→ **What the task asks**: Transcribe the listing verbatim. Do not carry over any pictures.

→ **The data**:

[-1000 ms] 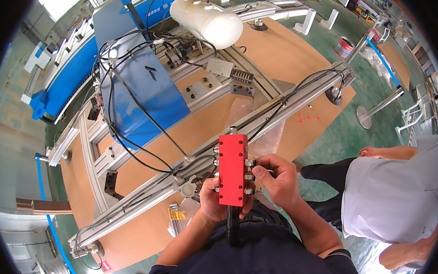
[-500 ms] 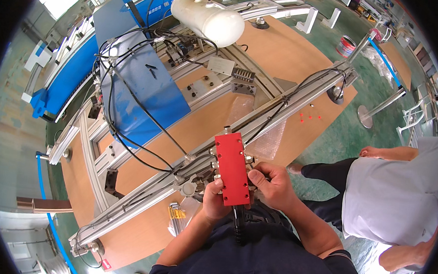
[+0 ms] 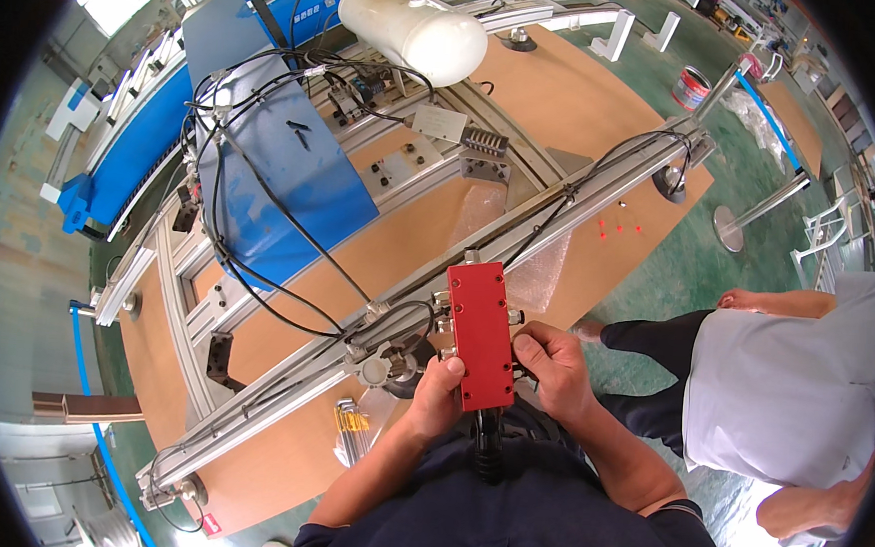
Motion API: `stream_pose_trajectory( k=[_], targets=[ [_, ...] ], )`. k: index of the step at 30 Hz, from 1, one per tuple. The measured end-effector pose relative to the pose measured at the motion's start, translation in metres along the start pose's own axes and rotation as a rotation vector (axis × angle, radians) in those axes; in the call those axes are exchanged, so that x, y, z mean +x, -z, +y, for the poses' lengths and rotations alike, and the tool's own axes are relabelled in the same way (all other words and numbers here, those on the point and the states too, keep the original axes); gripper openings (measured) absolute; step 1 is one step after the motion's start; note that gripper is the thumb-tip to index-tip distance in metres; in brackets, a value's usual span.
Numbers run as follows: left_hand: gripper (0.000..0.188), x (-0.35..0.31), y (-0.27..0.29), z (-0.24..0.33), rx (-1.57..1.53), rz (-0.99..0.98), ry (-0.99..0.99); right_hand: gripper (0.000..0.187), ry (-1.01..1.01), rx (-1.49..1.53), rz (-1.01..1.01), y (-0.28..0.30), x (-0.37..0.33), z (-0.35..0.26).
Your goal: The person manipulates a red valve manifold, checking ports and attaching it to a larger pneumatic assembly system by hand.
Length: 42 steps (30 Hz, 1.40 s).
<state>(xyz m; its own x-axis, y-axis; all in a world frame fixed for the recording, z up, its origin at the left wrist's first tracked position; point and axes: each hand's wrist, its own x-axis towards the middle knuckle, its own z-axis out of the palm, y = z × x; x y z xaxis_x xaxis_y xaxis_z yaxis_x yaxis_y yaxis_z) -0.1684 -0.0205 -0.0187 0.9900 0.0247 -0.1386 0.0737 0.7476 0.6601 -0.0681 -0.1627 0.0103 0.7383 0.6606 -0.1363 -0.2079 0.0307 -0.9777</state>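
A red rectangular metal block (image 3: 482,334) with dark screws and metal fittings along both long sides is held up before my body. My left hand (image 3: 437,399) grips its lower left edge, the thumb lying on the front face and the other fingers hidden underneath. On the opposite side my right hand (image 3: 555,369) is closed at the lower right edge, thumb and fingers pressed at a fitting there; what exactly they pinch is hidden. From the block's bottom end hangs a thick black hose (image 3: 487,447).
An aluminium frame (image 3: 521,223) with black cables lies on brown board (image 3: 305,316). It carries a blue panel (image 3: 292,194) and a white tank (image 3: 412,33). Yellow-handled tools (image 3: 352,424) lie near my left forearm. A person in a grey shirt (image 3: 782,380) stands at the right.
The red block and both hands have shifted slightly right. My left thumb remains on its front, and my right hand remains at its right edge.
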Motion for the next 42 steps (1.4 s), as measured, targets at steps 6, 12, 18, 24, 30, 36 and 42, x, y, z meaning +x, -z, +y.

→ **Answer to the problem**:
[-1000 ms] 
[-500 ms] 
[+0 ms] 
Motion API: `stream_pose_trajectory( k=[_], targets=[ [_, ...] ], )`. k: index of the step at 30 Hz, from 1, one per tuple. The measured end-effector pose relative to the pose measured at the motion's start, translation in metres along the start pose's own axes and rotation as a rotation vector (axis × angle, radians) in those axes; in the call those axes are exchanged, so that x, y, z mean +x, -z, +y, for the poses' lengths and rotations alike, and the tool's own axes are relabelled in the same way (all other words and numbers here, those on the point and the states too, keep the original axes); gripper openings (measured) absolute; step 1 is one step after the motion's start; note that gripper is the thumb-tip to index-tip distance in metres; in brackets, a value's usual span.
Numbers run as follows: left_hand: gripper (0.000..0.188), x (-0.35..0.31), y (-0.27..0.29), z (-0.24..0.33), rx (-1.57..1.53), rz (-0.99..0.98), ry (-0.99..0.99); right_hand: gripper (0.000..0.187), ry (-1.01..1.01), rx (-1.49..1.53), rz (-1.01..1.01), y (-0.28..0.30), x (-0.37..0.33), z (-0.35..0.26).
Your goal: The person manipulates a red valve manifold, checking ports and attaching it to a larger pneumatic assembly system by hand.
Length: 42 steps (30 Hz, 1.40 s).
<state>(xyz m; its own x-axis, y-axis; all in a world frame fixed for the recording, z up, its origin at the left wrist's first tracked position; point and axes: each hand's wrist, its own x-axis towards the middle knuckle, its own z-axis out of the palm, y = z × x; x y z xaxis_x xaxis_y xaxis_z yaxis_x yaxis_y yaxis_z) -0.1684 -0.0205 -0.0187 0.9900 0.0247 -0.1386 0.0737 0.7476 0.6601 -0.0681 -0.1627 0.0103 0.7383 0.6606 -0.1363 -0.2079 0.0307 -0.9777</state>
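A red rectangular metal block (image 3: 482,334) with dark screws and metal fittings along both long sides is held up before my body. My left hand (image 3: 437,399) grips its lower left edge, the thumb lying on the front face and the other fingers hidden underneath. On the opposite side my right hand (image 3: 555,369) is closed at the lower right edge, thumb and fingers pressed at a fitting there; what exactly they pinch is hidden. From the block's bottom end hangs a thick black hose (image 3: 487,447).
An aluminium frame (image 3: 521,223) with black cables lies on brown board (image 3: 305,316). It carries a blue panel (image 3: 292,194) and a white tank (image 3: 412,33). Yellow-handled tools (image 3: 352,424) lie near my left forearm. A person in a grey shirt (image 3: 782,380) stands at the right.
The red block and both hands have shifted slightly right. My left thumb remains on its front, and my right hand remains at its right edge.
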Motion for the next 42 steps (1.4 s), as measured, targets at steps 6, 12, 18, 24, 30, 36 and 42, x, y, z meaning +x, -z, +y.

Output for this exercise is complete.